アロパシーとは?
あろぱしー
アロパシーとは、植物が根や葉から化学物質を放出して周囲の植物の成長を抑制したり促進したりする現象のことです。
アロパシー(Allelopathy)とは、植物が体内で合成した化学物質(アレロケミカル)を根・葉・茎・種子などから環境中に放出し、周囲の他の植物や微生物の生育に影響を与える現象です。日本語では「他感作用」とも呼ばれます。
放出される物質はフェノール酸・テルペン・アルカロイドなど多種多様で、土壌や水を介して周辺植物に届きます。これらは発芽を妨げたり根の伸長を阻害したりするケースが多く、競合種を排除する生存戦略として機能します。一方で成長を促進する正のアロパシーも確認されており、植物間の関係は抑制だけではありません。
身近な例としてはクルミの木が挙げられます。クルミの根や葉はジュグロンという物質を放出し、近くに植えたトマトやリンゴの生育を阻害することが知られています。また、セイタカアワダチソウは根からポリアセチレン系の物質を放出してススキなどの在来植物を駆逐し、帰化植物として問題視された事例もあります。
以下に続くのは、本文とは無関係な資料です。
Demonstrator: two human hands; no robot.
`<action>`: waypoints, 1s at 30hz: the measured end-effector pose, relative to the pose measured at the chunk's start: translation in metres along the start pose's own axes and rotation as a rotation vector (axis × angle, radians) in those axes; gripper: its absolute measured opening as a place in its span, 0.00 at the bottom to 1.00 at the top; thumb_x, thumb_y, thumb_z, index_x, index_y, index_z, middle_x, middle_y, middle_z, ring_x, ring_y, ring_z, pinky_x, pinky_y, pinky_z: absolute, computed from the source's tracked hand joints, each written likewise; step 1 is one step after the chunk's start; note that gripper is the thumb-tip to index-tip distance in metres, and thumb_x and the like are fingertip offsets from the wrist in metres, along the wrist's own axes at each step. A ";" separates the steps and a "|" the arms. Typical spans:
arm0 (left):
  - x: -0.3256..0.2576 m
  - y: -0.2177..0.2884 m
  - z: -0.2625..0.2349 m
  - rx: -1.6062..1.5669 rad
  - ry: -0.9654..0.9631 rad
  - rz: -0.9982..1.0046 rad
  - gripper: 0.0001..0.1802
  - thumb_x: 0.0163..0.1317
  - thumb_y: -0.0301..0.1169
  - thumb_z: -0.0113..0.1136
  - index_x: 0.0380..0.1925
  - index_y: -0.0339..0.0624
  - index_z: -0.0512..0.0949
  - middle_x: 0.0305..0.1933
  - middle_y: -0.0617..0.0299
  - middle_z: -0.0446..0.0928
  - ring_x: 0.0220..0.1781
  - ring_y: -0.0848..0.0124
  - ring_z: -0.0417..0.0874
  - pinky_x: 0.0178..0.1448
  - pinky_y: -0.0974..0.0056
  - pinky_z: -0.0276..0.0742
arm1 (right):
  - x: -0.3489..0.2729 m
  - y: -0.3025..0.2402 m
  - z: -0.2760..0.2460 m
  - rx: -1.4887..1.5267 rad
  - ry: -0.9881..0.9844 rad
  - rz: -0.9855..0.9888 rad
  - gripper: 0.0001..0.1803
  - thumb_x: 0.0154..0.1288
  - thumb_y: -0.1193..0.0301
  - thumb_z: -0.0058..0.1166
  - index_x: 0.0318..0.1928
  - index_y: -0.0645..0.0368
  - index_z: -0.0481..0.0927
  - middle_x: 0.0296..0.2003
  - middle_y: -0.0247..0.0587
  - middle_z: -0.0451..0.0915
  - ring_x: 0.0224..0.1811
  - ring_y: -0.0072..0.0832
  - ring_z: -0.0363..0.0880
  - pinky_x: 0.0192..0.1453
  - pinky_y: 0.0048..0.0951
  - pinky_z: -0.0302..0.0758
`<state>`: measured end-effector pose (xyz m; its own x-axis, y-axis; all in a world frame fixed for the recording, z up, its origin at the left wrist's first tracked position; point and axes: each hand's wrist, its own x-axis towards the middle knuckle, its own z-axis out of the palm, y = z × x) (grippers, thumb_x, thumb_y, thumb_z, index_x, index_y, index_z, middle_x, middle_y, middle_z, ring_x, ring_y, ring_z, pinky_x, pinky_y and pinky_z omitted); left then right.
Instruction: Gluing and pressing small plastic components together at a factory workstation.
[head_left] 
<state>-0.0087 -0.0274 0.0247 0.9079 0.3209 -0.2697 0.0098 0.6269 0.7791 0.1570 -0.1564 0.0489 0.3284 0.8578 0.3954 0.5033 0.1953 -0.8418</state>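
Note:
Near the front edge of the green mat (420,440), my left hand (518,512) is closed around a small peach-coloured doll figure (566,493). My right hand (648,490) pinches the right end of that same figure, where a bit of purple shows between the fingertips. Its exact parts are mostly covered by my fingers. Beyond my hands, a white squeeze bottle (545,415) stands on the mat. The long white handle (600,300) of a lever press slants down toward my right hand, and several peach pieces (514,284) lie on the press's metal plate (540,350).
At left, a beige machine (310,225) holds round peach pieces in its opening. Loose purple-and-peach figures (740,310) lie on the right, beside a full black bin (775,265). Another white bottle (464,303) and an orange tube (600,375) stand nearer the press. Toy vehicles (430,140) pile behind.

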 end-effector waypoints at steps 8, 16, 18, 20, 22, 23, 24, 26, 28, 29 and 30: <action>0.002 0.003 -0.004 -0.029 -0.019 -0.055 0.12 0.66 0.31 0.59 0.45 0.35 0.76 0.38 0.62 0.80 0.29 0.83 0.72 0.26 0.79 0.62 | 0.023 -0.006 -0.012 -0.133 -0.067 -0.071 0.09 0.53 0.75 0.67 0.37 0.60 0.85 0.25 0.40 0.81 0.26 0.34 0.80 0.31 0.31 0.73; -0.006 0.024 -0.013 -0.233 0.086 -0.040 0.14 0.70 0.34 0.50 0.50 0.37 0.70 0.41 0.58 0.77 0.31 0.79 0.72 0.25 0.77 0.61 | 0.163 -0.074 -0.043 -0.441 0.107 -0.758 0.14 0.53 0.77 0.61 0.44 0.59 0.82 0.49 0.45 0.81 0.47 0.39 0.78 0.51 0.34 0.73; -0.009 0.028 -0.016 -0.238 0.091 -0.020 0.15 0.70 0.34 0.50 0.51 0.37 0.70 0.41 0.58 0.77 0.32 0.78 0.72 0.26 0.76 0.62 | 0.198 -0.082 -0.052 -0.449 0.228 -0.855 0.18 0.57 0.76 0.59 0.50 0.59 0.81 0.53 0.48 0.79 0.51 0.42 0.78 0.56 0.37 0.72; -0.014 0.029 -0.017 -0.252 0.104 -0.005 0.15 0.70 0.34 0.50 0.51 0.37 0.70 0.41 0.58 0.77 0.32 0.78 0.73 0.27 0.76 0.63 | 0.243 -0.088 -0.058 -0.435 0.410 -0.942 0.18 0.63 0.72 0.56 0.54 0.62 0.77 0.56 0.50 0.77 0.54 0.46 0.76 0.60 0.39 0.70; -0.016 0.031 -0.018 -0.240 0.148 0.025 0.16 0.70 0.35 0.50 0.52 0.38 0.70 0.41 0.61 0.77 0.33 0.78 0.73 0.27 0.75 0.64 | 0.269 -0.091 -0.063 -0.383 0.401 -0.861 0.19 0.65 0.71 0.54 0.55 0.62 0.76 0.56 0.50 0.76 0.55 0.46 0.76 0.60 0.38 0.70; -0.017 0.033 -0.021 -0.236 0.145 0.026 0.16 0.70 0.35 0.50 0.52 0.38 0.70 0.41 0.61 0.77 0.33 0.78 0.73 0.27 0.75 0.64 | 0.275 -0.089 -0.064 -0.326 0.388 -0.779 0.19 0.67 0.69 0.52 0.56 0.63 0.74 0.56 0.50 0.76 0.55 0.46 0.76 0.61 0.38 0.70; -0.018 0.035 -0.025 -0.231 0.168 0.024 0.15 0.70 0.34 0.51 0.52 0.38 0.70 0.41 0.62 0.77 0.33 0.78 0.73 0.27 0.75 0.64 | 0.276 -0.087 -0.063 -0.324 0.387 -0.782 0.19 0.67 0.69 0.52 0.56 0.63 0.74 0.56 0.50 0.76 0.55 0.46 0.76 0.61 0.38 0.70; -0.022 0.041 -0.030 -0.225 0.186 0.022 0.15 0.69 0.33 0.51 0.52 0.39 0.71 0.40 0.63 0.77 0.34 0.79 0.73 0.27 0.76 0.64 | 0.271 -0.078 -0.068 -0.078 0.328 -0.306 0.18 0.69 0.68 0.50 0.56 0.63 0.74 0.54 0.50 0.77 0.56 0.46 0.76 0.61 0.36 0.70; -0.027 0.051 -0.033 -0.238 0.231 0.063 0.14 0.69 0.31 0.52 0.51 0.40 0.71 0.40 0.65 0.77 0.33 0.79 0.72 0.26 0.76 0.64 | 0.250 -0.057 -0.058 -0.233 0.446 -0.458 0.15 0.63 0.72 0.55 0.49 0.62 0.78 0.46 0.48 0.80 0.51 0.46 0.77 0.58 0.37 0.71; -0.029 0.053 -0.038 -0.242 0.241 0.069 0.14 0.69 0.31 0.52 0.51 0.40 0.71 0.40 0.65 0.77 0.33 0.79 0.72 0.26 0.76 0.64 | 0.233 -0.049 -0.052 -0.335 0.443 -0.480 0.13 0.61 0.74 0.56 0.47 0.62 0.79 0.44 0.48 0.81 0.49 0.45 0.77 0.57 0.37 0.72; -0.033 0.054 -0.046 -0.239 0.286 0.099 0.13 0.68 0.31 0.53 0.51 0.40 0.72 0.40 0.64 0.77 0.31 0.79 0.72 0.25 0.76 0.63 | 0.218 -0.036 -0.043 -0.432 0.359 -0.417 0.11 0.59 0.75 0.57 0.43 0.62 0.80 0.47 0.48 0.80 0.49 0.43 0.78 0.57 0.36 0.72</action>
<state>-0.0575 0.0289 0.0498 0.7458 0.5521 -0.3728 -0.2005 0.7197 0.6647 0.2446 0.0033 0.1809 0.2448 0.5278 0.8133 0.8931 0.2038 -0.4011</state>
農業分野ではアロパシーを利用した雑草抑制(アレロパシー農法)が研究されており、除草剤の代替手段として注目されています。特定の作物を植えることで雑草の発芽を自然に抑える「カバークロップ」の設計などにも応用されています。生態学的にも群集構造を決定する重要な要因として、研究が進む分野です。
使い方・例文
クルミの木の近くにトマトを植えると、根から分泌されるジュグロンの影響でトマトが枯れてしまうことがある、といった場面で「アロパシー」という語が登場します。